「2024年刑法改正(ヘイトクライム)法案」に対する意見書
スカーレット・アライアンスは、「2024年刑法改正(ヘイトクライム)法案」を歓迎する一方で、これらの規定では、州・準州の法律における差別禁止および中傷禁止の保護措置の不備が十分に解消されていないことを依然として懸念している。
未割譲のオーストラリアにおけるセックスワーカーは、次のような経験をしています:
●スティグマ– ある属性に基づく否定的な認識・信念、
●差別– ある属性に基づく否定的な扱い、および
●中傷– ある属性に基づく憎悪の煽動、深刻な軽蔑、または過酷な嘲笑。
私たちは、セックスワーカーである(あるいはそう見なされている)という共通点を持つ個人として、また集団として、スティグマや差別、中傷にさらされています。
未割譲のオーストラリアにおけるセックスワーカーも、その構成は多様です。私たちのコミュニティには、LGBTQI+のセックスワーカー、多様な民族的・文化的・宗教的背景を持つセックスワーカー、移民のセックスワーカー、そして障がいのあるセックスワーカーが含まれています。
複数の周縁化の軸に直面しているセックスワーカーは、例えばLGBTQI+であると同時にセックスワーカーであるといった形で、交差的な差別に直面しており、その結果、雇用、安全で質が高く手頃な価格の医療や地域社会サービスへのアクセス、住居・住宅などの分野で格差が生じている。また、複数の周縁化の軸に直面しているセックスワーカーは、中傷の対象となりやすい。例えば、アジア出身の移民セックスワーカーは、オーストラリアの主流メディアから頻繁に標的にされている。
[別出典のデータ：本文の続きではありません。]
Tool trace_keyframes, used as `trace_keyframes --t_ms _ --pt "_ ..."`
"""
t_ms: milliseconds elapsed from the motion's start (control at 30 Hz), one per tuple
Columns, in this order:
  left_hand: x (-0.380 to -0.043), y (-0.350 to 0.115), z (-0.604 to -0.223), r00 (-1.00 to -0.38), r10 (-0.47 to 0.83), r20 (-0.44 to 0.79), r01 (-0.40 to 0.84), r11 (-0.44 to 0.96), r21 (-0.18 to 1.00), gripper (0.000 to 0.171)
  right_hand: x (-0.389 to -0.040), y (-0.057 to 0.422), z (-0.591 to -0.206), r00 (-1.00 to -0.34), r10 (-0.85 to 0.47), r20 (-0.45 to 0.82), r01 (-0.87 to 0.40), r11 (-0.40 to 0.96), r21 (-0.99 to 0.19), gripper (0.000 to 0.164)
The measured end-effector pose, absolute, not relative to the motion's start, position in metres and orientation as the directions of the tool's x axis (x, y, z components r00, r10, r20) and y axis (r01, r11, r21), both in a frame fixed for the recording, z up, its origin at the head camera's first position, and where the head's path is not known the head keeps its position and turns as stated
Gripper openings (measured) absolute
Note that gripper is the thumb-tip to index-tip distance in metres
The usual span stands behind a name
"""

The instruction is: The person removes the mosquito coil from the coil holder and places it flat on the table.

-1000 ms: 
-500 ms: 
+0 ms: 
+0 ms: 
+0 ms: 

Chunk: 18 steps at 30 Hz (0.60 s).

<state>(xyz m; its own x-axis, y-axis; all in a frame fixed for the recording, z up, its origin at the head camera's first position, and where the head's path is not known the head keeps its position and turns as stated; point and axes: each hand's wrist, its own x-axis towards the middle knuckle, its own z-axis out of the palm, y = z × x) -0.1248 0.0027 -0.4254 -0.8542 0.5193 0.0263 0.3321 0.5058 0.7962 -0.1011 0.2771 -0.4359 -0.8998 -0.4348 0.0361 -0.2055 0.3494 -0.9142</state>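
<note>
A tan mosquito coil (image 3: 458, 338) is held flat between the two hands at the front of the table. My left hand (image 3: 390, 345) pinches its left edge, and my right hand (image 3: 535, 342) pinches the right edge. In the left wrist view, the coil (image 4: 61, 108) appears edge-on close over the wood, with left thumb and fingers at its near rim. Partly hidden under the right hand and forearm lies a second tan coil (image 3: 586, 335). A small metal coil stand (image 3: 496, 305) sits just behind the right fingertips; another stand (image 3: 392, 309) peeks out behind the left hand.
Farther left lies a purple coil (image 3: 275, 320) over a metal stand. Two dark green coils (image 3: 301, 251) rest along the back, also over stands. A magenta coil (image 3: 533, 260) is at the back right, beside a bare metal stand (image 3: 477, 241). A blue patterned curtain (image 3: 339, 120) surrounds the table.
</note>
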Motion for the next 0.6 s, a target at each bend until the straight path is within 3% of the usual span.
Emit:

「2024年刑法改正(ヘイトクライム)法案」は、最も深刻なヘイトクライムを対象とする連邦の刑事上の誹謗中傷規制法を一部拡充するものである。しかし、この法案は、連邦および州・準州の民事上の反差別・反誹謗中傷法における不備には対処していない。連邦レベルおよびすべての州・準州においてこうした保護措置が講じられなければ、セックスワーカーは今後も、偏見、差別、誹謗中傷の標的となり続けることになるだろう。